■ EXERCISE DESCRIPTION:
Write every line below out again, exactly as given, but leave out the pictures.

■ AVAILABLE DATA:
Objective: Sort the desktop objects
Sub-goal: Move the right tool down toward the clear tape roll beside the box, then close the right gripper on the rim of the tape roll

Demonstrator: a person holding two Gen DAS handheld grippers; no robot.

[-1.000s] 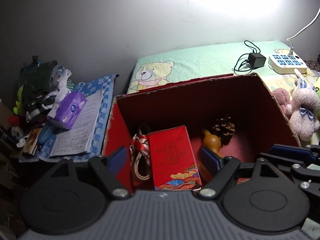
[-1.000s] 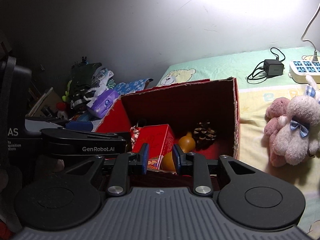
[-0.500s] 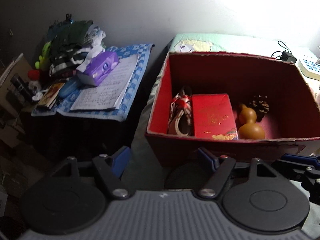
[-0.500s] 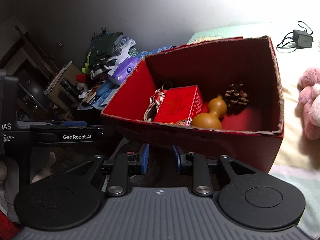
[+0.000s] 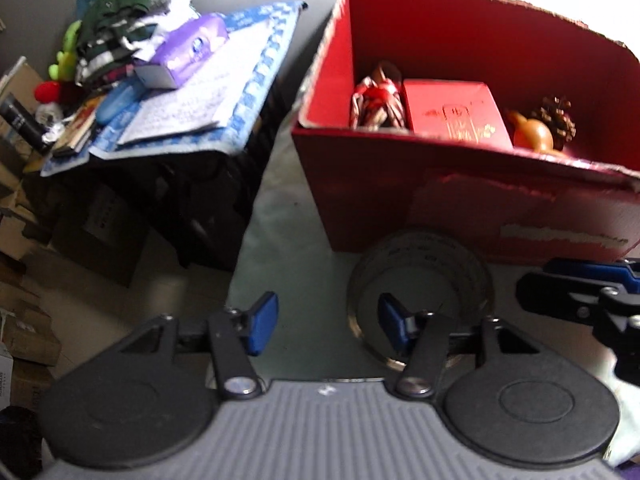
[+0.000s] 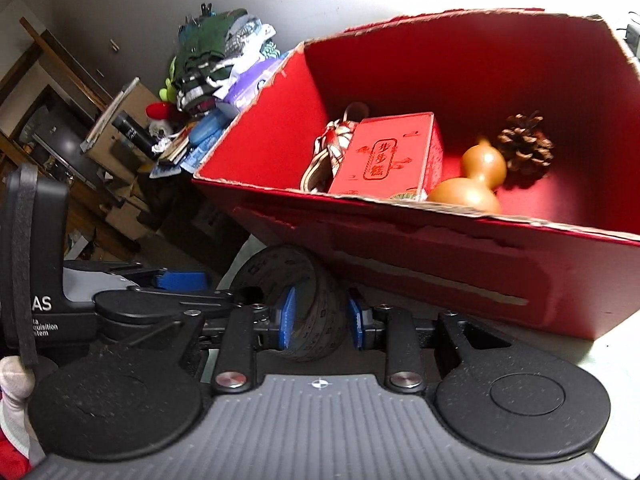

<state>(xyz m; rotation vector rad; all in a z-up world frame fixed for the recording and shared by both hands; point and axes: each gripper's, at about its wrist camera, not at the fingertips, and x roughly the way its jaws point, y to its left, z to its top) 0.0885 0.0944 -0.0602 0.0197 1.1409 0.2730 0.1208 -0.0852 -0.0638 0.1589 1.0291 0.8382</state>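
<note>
Two tools low before red box (image 6: 440, 264), right tool (image 6: 320, 318) pinching grey roll's (image 6: 316, 320) rim, left tool (image 5: 324, 320) spread wide, roll markings blurred

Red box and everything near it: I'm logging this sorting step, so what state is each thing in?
red box: open-topped, upright
small red carton: inside, lying flat
gourd: inside, on its side
pine cone: inside, behind gourd
round tin: outside, before the box, on edge
right hand-held gripper: fingers either side of tin, contact unclear
left hand-held gripper: open, empty
</note>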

■ EXPECTED ANSWER:
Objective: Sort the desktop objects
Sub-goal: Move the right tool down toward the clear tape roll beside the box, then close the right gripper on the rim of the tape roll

Demonstrator: a person holding two Gen DAS handheld grippers; no robot.

[-1.000s] 
[-1.000s] 
[-0.500s] 
[-0.500s] 
[+0.000s] 
[+0.000s] 

<state>(xyz m; rotation vector rad; all in a z-up world frame fixed for the recording and shared by both hands; point and axes: each gripper's, at about its wrist camera, not at the fingertips, and x roughly the way its jaws point, y to its left, z to its top) 0.0885 0.0944 -0.0602 0.0197 1.1409 0.2730 0.1208 -0.0852 -0.0638 0.1589 1.0291 0.8382</state>
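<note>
Two tools low before red box (image 6: 440, 264), right tool (image 6: 320, 318) pinching grey roll's (image 6: 316, 320) rim, left tool (image 5: 324, 320) spread wide, roll markings blurred

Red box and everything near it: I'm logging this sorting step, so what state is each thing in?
red box: open-topped, upright
small red carton: inside, lying flat
gourd: inside, on its side
pine cone: inside, behind gourd
round tin: outside, before the box, on edge
right hand-held gripper: fingers either side of tin, contact unclear
left hand-held gripper: open, empty
</note>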

No more output is expected for this exercise.